HAHAHA. Oh you have to do this.
I listened to the start of David Copperfield done by some computer voice. It’s rather funny. Click on cprfd001.mp3. It contains the contents of the book. For example; ”Tommy rattles, ex ex vee eye eye” hehehe.
I think that computer-generated voices will need a bit more work. Without tones, the book sounds ridiculous and boringly read. Good audiobooks are read by good readers. Compare the above against Briar Rose read by a human. Her voice and tones aren’t fantastic, but at least she knows where and how long to pause.

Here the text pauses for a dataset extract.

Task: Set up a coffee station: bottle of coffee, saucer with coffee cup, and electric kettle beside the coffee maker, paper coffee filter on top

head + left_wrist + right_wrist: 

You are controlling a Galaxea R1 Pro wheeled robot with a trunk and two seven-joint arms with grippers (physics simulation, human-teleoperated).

Anyways, this activity was supposed to be about audiobooks. I think it’s a very good idea for them to be online (maybe not in my library’s area where home computer usage is very low, but in general they are a fantastic idea). In fact, I’ve mentioned LibriVox before. LibriVox volunteers record chapters of books in the public domain and release the audio files back onto the net. Unfortunately the files are not streamed like those from Project Gutenberg and I had to download individual chapters to my computer…but it’s still free!
I think these would be great in the catalogue. If I could (somehow) link the 505 Contents note to the actual chapters of each of these e-books, I’d love it. I’m listening to Three Hundred Tang Poems, Volume 1 in Chinese. It’s recorded in Mandarin and Hokkien, with some chapters in Taiwanese or Cantonese. I wish I could do it…hmmm…nope, not easily I can’t. Bugger.